Report every line of the entries that contains the word "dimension".

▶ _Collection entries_
==*==

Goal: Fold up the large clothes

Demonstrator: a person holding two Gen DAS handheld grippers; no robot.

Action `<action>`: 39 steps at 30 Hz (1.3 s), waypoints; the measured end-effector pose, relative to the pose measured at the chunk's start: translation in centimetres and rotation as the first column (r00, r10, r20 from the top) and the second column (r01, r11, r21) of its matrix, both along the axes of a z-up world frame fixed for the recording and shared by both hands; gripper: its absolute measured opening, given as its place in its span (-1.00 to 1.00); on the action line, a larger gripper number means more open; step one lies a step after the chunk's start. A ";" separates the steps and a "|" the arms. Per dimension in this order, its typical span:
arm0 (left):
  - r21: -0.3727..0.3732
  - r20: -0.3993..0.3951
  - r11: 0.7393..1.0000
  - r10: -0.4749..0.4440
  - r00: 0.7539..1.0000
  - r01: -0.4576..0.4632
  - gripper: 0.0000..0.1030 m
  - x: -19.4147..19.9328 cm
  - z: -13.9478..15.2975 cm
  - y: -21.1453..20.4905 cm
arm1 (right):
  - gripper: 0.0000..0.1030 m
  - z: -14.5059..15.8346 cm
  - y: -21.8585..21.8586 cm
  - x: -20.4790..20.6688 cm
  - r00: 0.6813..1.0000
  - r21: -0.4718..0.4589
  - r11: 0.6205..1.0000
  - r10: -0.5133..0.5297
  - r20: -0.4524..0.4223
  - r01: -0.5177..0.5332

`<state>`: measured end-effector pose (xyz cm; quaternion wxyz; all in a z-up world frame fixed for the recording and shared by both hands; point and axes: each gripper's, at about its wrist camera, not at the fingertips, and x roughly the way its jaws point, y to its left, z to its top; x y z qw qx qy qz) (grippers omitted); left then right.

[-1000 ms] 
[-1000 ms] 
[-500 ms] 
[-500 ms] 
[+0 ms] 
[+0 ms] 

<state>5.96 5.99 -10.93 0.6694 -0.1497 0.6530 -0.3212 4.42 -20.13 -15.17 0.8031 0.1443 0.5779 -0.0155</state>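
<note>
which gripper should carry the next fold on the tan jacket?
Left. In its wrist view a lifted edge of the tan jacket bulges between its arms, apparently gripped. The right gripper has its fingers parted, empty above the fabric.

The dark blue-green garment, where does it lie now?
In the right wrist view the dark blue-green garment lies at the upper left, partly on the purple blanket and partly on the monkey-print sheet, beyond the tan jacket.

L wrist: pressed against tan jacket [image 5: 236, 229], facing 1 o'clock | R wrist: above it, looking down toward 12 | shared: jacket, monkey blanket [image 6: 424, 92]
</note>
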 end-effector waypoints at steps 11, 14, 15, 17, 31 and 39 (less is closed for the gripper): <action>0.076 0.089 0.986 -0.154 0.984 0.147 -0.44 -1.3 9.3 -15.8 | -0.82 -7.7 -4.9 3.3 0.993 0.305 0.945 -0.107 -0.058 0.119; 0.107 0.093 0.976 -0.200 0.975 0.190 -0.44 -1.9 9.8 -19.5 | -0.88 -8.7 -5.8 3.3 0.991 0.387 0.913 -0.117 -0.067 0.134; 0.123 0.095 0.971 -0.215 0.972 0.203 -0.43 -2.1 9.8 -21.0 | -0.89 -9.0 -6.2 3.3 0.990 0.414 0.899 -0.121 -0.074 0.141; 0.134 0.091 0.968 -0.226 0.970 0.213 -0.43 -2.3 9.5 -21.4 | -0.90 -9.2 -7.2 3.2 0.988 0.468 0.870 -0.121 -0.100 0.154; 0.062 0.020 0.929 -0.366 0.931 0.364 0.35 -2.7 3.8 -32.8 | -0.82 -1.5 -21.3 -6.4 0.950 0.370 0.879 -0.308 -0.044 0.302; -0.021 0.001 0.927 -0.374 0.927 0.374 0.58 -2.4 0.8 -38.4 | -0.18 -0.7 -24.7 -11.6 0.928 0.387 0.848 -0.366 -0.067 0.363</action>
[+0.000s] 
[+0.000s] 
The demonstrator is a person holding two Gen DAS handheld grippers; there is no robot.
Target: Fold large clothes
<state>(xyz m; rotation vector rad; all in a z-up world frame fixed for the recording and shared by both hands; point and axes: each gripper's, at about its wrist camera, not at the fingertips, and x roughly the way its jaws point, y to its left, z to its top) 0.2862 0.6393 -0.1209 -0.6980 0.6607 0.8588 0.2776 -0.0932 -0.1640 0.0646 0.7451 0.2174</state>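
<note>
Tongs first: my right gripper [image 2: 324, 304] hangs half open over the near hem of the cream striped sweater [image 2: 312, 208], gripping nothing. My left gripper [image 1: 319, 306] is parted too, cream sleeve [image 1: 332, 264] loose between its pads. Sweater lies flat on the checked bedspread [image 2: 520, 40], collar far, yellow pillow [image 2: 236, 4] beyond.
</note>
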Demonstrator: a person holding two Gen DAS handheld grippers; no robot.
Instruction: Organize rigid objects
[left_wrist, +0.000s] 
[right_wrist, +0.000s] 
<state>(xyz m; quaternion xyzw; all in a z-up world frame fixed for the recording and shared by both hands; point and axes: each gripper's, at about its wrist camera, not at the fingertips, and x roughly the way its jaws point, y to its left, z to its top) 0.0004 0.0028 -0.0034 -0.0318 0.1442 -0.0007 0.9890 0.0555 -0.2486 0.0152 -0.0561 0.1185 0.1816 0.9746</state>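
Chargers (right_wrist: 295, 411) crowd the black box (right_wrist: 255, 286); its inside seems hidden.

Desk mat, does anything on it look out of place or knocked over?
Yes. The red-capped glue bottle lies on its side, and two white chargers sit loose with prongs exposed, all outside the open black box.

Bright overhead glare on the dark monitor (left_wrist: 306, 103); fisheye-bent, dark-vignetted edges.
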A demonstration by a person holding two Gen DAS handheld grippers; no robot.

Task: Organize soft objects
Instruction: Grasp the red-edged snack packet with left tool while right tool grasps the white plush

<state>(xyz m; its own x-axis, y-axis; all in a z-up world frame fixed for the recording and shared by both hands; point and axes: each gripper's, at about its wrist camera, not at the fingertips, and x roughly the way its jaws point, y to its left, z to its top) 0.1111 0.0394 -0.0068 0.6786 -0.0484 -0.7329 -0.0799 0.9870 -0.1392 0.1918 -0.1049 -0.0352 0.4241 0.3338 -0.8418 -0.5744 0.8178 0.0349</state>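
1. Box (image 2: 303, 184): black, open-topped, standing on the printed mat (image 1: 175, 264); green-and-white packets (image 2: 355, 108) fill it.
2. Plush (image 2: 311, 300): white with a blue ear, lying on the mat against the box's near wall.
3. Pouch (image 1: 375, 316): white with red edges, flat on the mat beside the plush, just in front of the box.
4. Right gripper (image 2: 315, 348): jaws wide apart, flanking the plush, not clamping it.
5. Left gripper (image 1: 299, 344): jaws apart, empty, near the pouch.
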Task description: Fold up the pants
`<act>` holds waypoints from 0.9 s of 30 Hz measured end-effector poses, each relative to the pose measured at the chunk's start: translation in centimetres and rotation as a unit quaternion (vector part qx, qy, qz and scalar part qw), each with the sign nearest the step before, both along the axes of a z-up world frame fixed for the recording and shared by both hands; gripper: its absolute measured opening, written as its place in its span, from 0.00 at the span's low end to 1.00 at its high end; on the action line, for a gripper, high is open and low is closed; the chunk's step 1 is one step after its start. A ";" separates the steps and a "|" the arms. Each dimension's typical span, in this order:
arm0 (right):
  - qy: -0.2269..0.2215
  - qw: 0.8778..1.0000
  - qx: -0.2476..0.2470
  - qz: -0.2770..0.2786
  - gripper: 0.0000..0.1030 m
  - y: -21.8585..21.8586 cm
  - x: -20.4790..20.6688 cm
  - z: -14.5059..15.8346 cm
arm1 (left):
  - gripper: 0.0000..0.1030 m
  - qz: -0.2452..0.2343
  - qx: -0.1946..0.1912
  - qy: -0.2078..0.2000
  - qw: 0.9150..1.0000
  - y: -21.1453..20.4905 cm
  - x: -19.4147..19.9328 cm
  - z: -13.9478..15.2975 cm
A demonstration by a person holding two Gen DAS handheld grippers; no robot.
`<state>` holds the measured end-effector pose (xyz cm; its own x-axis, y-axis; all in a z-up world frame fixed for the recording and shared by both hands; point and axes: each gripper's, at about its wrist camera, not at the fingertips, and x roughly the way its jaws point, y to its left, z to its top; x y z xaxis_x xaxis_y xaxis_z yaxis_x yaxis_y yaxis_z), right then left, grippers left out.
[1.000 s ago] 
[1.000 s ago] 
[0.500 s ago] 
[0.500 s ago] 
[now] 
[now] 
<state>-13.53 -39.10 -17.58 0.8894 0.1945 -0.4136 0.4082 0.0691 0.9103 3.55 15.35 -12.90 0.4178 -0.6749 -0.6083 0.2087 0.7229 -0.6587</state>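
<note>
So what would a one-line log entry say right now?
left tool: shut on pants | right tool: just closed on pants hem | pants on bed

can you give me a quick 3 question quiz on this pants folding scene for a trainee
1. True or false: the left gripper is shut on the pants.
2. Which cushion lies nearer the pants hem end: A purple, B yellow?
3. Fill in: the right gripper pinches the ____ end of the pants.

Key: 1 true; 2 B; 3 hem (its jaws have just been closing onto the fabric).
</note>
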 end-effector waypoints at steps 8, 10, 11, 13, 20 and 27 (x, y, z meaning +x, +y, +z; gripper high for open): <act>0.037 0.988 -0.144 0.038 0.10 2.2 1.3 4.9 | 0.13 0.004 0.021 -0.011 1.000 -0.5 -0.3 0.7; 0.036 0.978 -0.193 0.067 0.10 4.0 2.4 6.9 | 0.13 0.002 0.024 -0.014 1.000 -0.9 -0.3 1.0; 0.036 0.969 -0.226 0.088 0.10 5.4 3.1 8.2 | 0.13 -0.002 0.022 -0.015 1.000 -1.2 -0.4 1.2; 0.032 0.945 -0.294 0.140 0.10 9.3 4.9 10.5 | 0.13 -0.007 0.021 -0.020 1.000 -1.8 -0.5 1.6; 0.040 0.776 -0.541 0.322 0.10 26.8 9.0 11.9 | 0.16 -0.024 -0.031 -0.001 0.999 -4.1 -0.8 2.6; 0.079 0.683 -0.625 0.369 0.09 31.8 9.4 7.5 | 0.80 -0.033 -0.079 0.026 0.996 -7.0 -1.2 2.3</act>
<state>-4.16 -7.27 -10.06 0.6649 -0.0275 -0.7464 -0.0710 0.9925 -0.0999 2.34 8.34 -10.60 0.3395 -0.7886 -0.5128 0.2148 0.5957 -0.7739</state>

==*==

▶ _Exercise response_
Action `<action>`: 39 steps at 30 Hz (1.3 s), waypoints; the measured end-effector pose, relative to the pose measured at the chunk's start: translation in centimetres and rotation as the first column (r00, r10, r20 from the top) and the second column (r01, r11, r21) of its matrix, both along the axes of a z-up world frame fixed for the recording and shared by both hands; gripper: its absolute measured opening, given as its place in its span (-1.00 to 1.00); on the action line, a larger gripper number means more open; step one lies a step after the chunk's start. A ";" separates the steps and a "|" the arms. Per dimension in this order, its typical span:
`<act>` holds waypoints from 0.9 s of 30 Hz measured end-effector poses, each relative to the pose measured at the chunk's start: translation in centimetres and rotation as a unit quaternion (vector part qx, qy, qz and scalar part qw), each with the sign nearest the step before, both along the axes of a z-up world frame fixed for the recording and shared by both hands; gripper: its absolute measured opening, written as its place in its span, from 0.00 at the span's low end to 1.00 at its high end; on the action line, for a gripper, high is open and low is closed; the chunk's step 1 is one step after its start. A ";" separates the steps and a "|" the arms. Each dimension's typical span, in this order:

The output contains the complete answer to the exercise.